*** Opening of DATASET ***

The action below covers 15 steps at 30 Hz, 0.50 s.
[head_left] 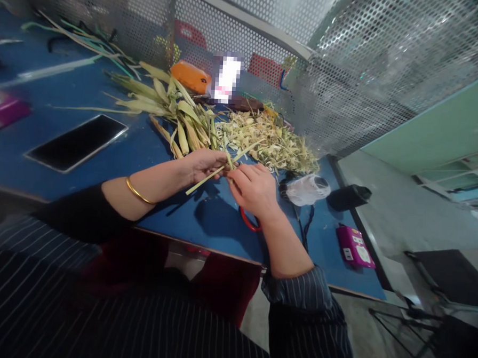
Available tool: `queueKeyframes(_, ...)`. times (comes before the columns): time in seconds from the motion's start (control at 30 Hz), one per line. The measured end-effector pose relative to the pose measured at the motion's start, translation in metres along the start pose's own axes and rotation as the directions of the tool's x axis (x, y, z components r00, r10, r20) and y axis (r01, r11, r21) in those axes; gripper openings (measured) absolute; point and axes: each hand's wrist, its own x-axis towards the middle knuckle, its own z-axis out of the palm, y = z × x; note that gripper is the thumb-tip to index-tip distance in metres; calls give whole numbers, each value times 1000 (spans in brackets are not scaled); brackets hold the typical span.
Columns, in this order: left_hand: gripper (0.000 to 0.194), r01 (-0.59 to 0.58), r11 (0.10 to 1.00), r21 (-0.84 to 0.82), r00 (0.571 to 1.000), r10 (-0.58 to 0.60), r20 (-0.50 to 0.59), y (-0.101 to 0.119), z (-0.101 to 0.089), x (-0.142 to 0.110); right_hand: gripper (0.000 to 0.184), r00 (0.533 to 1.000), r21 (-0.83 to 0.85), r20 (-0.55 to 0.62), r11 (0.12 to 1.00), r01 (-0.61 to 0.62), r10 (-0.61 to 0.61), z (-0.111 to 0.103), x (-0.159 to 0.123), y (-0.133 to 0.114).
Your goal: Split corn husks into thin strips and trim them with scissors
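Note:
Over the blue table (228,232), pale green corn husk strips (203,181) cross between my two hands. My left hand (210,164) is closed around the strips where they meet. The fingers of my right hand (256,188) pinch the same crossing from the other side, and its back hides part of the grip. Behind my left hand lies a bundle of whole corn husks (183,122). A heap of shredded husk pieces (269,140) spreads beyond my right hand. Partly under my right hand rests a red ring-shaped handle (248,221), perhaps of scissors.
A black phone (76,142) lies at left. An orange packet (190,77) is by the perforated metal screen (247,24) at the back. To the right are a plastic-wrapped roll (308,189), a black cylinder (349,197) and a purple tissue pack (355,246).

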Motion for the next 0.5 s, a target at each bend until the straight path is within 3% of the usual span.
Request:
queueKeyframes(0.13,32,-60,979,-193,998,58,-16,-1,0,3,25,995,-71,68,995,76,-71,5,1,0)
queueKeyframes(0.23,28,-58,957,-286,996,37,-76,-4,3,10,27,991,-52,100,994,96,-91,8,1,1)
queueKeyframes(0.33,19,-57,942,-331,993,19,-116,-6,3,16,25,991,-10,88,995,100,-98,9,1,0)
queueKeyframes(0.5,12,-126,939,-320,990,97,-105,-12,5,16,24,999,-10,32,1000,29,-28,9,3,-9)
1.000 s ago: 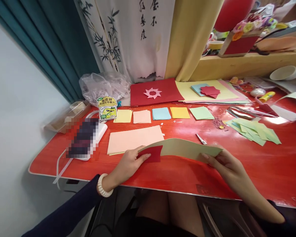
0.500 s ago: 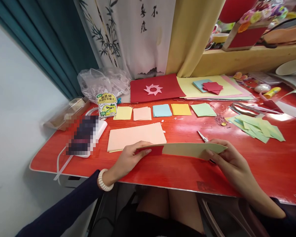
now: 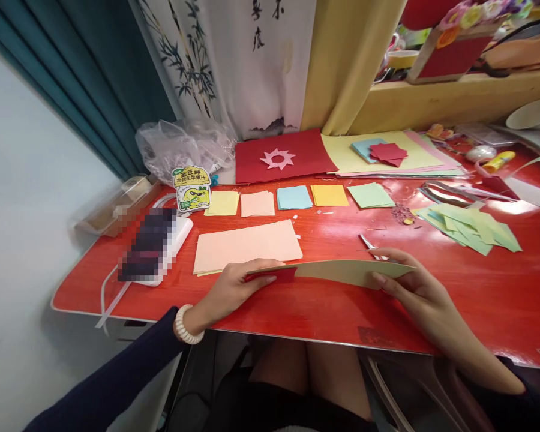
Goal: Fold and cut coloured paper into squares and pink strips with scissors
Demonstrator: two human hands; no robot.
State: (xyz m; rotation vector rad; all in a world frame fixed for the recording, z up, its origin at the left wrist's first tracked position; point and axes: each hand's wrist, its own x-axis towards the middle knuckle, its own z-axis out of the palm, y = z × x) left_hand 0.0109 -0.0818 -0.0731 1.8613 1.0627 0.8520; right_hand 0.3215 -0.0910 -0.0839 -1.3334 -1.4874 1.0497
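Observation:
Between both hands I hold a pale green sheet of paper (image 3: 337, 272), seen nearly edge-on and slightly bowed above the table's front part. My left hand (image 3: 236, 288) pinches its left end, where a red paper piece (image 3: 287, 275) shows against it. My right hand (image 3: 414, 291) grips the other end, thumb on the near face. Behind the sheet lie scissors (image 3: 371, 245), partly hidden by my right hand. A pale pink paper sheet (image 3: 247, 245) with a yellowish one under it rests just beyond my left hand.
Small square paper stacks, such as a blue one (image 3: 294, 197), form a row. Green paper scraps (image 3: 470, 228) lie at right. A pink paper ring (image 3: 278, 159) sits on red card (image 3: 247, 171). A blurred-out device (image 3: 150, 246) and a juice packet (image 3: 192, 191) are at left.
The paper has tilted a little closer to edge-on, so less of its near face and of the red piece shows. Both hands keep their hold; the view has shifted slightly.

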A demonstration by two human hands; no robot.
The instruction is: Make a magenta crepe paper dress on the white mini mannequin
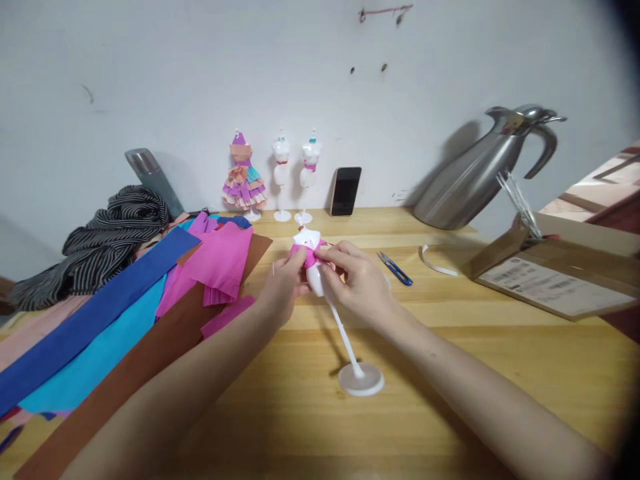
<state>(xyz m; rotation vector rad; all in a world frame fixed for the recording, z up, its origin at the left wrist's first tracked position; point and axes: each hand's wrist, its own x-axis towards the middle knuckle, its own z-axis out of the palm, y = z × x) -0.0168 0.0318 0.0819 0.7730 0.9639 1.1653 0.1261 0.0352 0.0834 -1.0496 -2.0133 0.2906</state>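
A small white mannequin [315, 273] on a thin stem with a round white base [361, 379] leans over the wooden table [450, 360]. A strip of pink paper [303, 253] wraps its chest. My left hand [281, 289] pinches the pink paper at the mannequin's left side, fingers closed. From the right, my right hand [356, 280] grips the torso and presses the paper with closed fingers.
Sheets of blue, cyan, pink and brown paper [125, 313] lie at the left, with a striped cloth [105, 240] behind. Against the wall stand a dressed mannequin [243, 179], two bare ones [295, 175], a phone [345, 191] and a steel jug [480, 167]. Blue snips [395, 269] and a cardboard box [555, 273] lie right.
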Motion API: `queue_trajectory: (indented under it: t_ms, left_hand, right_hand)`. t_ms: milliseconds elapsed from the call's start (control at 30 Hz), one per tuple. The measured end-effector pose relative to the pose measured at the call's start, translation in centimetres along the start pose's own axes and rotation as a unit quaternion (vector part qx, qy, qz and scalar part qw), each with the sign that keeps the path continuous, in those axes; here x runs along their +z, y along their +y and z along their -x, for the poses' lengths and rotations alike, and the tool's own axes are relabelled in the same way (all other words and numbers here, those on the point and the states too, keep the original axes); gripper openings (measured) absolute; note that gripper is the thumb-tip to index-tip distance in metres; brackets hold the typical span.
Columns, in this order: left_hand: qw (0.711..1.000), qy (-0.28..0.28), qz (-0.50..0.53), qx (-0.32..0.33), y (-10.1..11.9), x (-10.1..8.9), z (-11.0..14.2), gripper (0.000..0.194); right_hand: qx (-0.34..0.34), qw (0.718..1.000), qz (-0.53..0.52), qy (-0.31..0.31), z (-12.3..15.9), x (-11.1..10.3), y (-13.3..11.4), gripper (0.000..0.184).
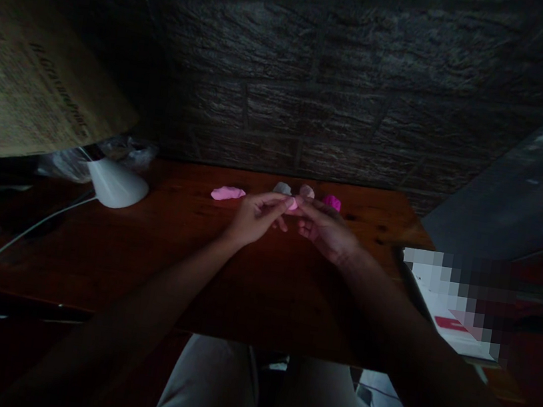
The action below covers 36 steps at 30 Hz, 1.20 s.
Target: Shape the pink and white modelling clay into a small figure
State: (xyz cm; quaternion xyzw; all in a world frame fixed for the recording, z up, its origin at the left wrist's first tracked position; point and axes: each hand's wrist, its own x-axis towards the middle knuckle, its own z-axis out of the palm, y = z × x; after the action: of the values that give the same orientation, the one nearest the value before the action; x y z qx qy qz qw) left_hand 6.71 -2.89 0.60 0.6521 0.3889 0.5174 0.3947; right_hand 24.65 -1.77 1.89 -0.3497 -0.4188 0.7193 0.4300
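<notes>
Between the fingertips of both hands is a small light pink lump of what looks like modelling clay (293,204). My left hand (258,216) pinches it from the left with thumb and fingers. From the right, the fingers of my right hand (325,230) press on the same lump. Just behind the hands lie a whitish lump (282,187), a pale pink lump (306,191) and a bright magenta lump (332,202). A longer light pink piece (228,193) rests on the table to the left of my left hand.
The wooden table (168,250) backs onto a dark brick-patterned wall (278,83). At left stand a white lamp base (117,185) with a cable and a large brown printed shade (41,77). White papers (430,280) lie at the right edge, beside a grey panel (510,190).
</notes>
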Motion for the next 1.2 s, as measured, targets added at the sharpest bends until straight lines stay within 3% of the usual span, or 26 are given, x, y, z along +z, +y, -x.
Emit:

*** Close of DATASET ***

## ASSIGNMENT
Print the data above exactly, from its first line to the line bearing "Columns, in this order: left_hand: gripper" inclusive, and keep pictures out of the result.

## ANSWER TO THE PROBLEM
The action below covers 15 steps at 30 Hz, 0.50 s.
[head_left] 
Available tool: `queueKeyframes(_, ...)`. times (comes before the columns): time in seconds from the motion's start (control at 30 Hz), one per line. The measured end-effector pose relative to the pose measured at the motion's start, translation in metres along the start pose's own axes and rotation as the directions of the tool's x axis (x, y, z components r00, r10, r20) and y axis (r01, r11, r21) in those axes; gripper openings (measured) absolute; point and axes: each hand's wrist, its own x-axis towards the middle knuckle, its own z-axis out of the palm, y = z × x; note that gripper is the thumb-tip to index-tip distance in metres; calls give whole numbers, each value times 1000 (spans in brackets are not scaled); brackets hold the typical span.
Columns, in this order: left_hand: gripper (0.000 to 0.194), r01 (-0.59 to 0.58), r11 (0.10 to 1.00), r21 (-0.84 to 0.82), r00 (0.571 to 1.000), r10 (-0.58 to 0.60), r20 (-0.50 to 0.59), y (-0.101 to 0.119), z (-0.101 to 0.089), x (-0.142 to 0.110); right_hand: gripper (0.000 to 0.184), r00 (0.533 to 1.000), r21 (-0.83 to 0.85), r20 (-0.55 to 0.62), r11 (0.12 to 1.00), r01 (-0.61 to 0.62), r10 (-0.61 to 0.61), z (-0.111 to 0.103), x (-0.159 to 0.123), y (-0.133 to 0.114).

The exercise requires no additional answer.